Fazer uma intelecção do cancioneiro nahara ancorado no binómio – «eternizar saberes» e «resgate de memória» – é alicerçar o conceito inaugural deste redacção: a incógnita que a Ilha de Moçambique é para muitos de nós. Ter a azo de ouvir, descrever, encontrar significados das cancões do mar, particularmente do cancioneiro nahara, com aspectos simbólicos que estão interligados com a identidade é encetar os vários significados representativos que encontramos na identidade emakua-nahara. O cancioneiro nahara deve ser pensado como parte principal da identidade emakua, reflectido enquanto suporte da memória social e um dos traços identificadores do valor patrimonial do estímulo interno e de eternização dos saberes da Ilha de Moçambique. Se tencionarmos coagir a nossa reflexão diríamos que: estamos perante um acto étnico fundado no critério ativista. A postura activista das naharas, cientes da palavra «activista» ou não, pois o que importa é o cancioneiro do mar, acentua o reconhecimento da intervenção cultural que elas fazem com vista a destacar a visibilidade da identidade emakua que é o selo branco da Ilha de Moçambique. O cancioneiro nahara fortalece a identidade emakua e oferece uma outra visibilidade que não cabe, apenas, no apanhar dos frutos do mar. Cabe, igualmente, na autoridade económica que ela tem sobre o mar pois é sacro na subsistência de muitos ilhéus.
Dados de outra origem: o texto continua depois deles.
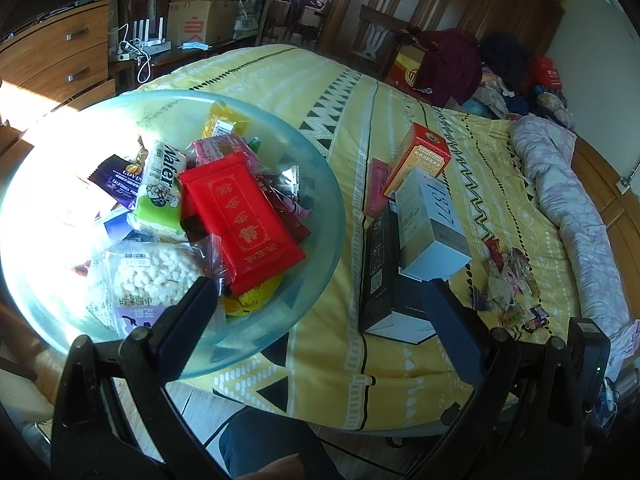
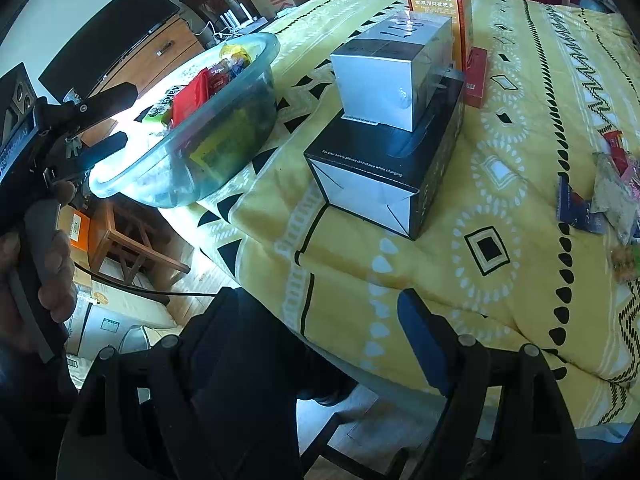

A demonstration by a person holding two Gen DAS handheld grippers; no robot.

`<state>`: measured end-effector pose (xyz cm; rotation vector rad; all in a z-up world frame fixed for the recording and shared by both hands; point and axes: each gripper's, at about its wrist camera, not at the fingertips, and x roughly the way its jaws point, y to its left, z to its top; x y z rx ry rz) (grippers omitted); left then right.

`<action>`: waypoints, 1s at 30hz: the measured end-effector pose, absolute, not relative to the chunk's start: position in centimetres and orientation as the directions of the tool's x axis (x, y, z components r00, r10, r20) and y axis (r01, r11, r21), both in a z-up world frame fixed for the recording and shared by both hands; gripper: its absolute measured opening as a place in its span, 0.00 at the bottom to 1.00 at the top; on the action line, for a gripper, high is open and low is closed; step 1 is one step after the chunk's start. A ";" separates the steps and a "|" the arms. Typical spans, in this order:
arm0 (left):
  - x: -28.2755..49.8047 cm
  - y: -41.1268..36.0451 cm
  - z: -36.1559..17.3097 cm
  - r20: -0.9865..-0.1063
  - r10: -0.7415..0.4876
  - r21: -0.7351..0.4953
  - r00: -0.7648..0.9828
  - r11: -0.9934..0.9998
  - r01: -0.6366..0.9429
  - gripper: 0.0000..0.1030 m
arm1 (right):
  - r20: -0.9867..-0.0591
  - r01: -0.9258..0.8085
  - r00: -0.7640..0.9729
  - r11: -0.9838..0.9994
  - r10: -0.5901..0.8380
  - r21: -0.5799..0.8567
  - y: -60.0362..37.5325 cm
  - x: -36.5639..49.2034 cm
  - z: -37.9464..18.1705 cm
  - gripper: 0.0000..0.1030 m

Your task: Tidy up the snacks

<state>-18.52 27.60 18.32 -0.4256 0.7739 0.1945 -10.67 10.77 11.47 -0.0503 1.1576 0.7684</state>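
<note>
A clear glass bowl [image 1: 316,168] full of snack packets sits on the near left corner of the yellow bed; a red packet [image 1: 240,220] lies on top, beside a green wafer pack [image 1: 160,188] and a rice-puff pack [image 1: 152,272]. The bowl also shows in the right wrist view [image 2: 256,92]. A small pile of loose wrapped snacks [image 1: 508,284] lies on the bed to the right and shows in the right wrist view [image 2: 608,196] too. My left gripper [image 1: 320,308] is open and empty, over the bowl's near rim. My right gripper [image 2: 320,320] is open and empty, at the bed's near edge.
A black box [image 2: 384,160] with a white box [image 2: 388,72] on it, an orange-red box [image 2: 440,4] and a flat red box [image 2: 476,80] lie mid-bed. A rolled quilt [image 1: 560,200] lies far right. A wooden stool [image 2: 128,236] and cartons stand beside the bed.
</note>
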 end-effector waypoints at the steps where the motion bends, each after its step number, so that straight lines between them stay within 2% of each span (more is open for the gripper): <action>1: -18.5 27.6 18.3 -0.712 0.015 -0.300 0.702 0.898 -0.322 1.00 | -0.835 -0.569 0.180 0.748 0.519 0.343 10.7 -10.6 11.4 0.81; 30: -16.1 25.0 19.3 -0.714 -0.030 -0.305 0.700 0.913 -0.272 1.00 | -0.826 -0.542 0.195 0.760 0.529 0.358 8.6 -10.2 12.2 0.82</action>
A partir deste pressuposto podemos propor a aplicação de parte do cancioneiro nahara como elemento de engrandecimento, verbalização e visualização das inquietações colectivas dos ilhéus que oferecem o colorido à Ilha de Moçambique. Portanto, para terminar a minha paixão pelo cancioneiro emakhuwa-nahara, é preciso reconhecemos, no entanto, que os cancões do mar assumem configurações de catalisadores do tempo de trabalho e de perpetuação de memória e da práxis do oxokhola. Por isso, fazer um mapeamento dessas práticas cancioneiras é assumir que as naharas são protagonistas activas para que alguns dos costumes da etnia emakua, especificamente da Ilha Moçambique, sigam como saberes eternos. Assim, o cancioneiro nahara, independente dos lentes e dos epítetos, prescreve um novo olhar para percebermos as dinâmicas que alicerçam um dos vínculos que faz a Ilha de Moçambique ser mágica e, eternamente, incógnita. Recompor a memória, por meio das cancões do mar, realizando o oxokhola, torna-se um elixir para a Ilha de Moçambique. E, esse papel de herança existencial só cabe, apenas, nas vozes das emakhuwa-naharas e no meio da melhor obra que as mãos podem fazer nas margens da Ilha de Moçambique: oxokholar!